She beat Tacoma barista during robbery, shot her, then hit her more. Here’s her sentence
A woman who pleaded guilty to armed robbery in a 2017 stickup at a Northeast Tacoma coffee stand that ended with the barista severely beaten and shot has been sentenced to nine years in prison.
Dominique Maria Reyes, 28, was one of two people charged in the robbery. According to court records, surveillance video showed her shooting into the coffee shop’s window two to three times the evening of July 31, 2017, in the 1600 block of Marine View Drive, then forcing her way in. Outside, Rigoberto Alvarado Jr. waited behind the wheel of a stolen Ford Mustang.

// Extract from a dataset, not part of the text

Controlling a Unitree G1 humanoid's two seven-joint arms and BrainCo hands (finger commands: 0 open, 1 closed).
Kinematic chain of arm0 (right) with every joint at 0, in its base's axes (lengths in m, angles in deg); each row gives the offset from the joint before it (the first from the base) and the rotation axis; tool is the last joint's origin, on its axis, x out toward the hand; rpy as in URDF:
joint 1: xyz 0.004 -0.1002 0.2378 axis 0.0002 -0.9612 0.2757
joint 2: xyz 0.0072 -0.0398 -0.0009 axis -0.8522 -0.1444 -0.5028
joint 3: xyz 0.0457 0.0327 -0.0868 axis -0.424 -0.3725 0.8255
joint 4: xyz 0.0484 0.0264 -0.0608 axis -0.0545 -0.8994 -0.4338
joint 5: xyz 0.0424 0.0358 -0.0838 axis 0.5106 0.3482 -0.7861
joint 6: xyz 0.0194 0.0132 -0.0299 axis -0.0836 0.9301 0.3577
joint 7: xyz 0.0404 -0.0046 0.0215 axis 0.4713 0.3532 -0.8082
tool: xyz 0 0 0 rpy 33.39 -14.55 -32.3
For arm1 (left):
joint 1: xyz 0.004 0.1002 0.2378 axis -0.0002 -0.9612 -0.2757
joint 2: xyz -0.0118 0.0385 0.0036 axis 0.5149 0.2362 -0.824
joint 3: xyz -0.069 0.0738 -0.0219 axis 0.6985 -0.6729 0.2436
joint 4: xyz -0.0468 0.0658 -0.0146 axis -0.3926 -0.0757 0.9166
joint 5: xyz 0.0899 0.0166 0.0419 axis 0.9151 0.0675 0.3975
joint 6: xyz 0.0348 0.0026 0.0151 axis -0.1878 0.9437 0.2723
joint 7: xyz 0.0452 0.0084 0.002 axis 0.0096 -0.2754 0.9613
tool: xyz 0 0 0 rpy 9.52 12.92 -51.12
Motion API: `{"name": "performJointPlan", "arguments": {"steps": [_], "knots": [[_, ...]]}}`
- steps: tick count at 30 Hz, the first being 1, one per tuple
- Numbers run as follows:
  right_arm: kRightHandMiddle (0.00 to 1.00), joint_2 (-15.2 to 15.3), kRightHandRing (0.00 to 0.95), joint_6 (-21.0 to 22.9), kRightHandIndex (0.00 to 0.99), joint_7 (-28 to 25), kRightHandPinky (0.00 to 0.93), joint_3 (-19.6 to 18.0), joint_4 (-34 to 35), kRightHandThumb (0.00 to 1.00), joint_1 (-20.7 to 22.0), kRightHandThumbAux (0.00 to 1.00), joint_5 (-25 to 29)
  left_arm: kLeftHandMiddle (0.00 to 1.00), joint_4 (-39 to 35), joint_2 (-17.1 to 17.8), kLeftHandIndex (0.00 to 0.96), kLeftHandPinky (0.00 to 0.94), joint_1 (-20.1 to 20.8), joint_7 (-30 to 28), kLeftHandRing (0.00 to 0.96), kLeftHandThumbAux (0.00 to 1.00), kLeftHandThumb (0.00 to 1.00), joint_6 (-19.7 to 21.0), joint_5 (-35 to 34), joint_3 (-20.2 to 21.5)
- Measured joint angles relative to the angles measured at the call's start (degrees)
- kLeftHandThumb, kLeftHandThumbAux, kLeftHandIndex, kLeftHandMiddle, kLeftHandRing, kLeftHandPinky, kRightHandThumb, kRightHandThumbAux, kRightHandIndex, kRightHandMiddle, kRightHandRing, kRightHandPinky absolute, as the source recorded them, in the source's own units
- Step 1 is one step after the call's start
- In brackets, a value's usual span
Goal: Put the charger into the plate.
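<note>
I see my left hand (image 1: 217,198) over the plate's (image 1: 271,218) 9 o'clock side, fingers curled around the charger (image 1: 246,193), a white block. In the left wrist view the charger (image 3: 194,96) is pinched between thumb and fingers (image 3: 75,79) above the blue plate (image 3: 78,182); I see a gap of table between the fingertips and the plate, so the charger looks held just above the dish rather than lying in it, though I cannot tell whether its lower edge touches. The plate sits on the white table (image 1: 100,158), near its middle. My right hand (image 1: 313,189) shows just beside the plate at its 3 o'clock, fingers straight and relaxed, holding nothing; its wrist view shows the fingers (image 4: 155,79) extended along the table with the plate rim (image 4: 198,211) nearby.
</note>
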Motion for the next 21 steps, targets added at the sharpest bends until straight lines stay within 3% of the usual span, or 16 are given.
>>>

Only a 20-year-old woman was working that evening, and prosecutors wrote in charging papers that Reyes hit her more than 50 times while trying to get her to open the cash register and a safe. The barista refused, and records state Reyes beat her for five minutes while trying to get her to do what she said.
At some point during the attack, the barista smashed a cup on Reyes’ head. In return, the robber shot the woman in the leg, and records state she continued to beat her after she was shot. Reyes stole cash from the tip jar and then fled with Alvarado Jr. in the Mustang.
The car was found crashed less than a half-mile from the coffee stand, but Reyes and Alvarado Jr. eluded police. Witnesses reported seeing them run into the woods, and according to court records, a police dog turned up a pink tank top near a razor-wire fence that was torn and bloodied.
No one was immediately arrested, and delays have continued to hamper the nearly seven-year-old case. Tacoma Police Department detectives identified Reyes and Alvarado Jr. as suspects a year after the robbery using DNA from the tank top and fingerprints found in the stolen car, and the pair weren’t charged until 2020.
Pierce County Superior Court Judge Philip Sorensen sentenced Reyes on Dec. 1 to 108 months, 12 months fewer than prosecutors and the defendant’s attorney had agreed to recommend. Three days before Reyes was first scheduled to be sentenced, in May 2022, she was severely injured in a car wreck.
Her attorney, Ephraim Benjamin, said she was airlifted from where the incident occurred in King County to Harborview Medical Center, where she remained in intensive care for about a month. He said she was lucky to be alive, and he thought Sorensen exercised some lenience in the punishment he imposed.
“Basically, I think the judge felt sorry for her, and this was a heavily negotiated case to begin with,” Benjamin said in a phone call.
The attorney said there were evidence issues in the state’s case that led to this outcome. Reyes wrote in her guilty plea statement filed April 6, 2022, that she was taking advantage of an offer from prosecutors. Charges of first-degree assault, burglary, theft of a motor vehicle and other offenses were dropped as part of the plea agreement.
Reyes was completing a prison sentence at the Washington Corrections Center for Women near Gig Harbor while police were continuing to investigate the case, and according to court records a detective visited her there in 2018 to ask her about the robbery. Records show Reyes was serving time for stealing a vehicle and trying to elude police among other offenses.
Benjamin said Reyes was out of prison by the time charges were brought in this case. He said he thought her time in prison changed her for the better, and afterward she didn’t get into any further trouble with the law.
A week before Reyes and Alvarado Jr. were charged in the robbery, Alvarado was arrested by Auburn police, according to the Seattle Times, and he was subsequently charged in a fatal shooting that occurred in March that year.
Department of Corrections records show he’s currently imprisoned at the Washington Corrections Center near Shelton. Pierce County Superior Court records show a bench warrant for Alvarado’s arrest in the robbery case remains outstanding.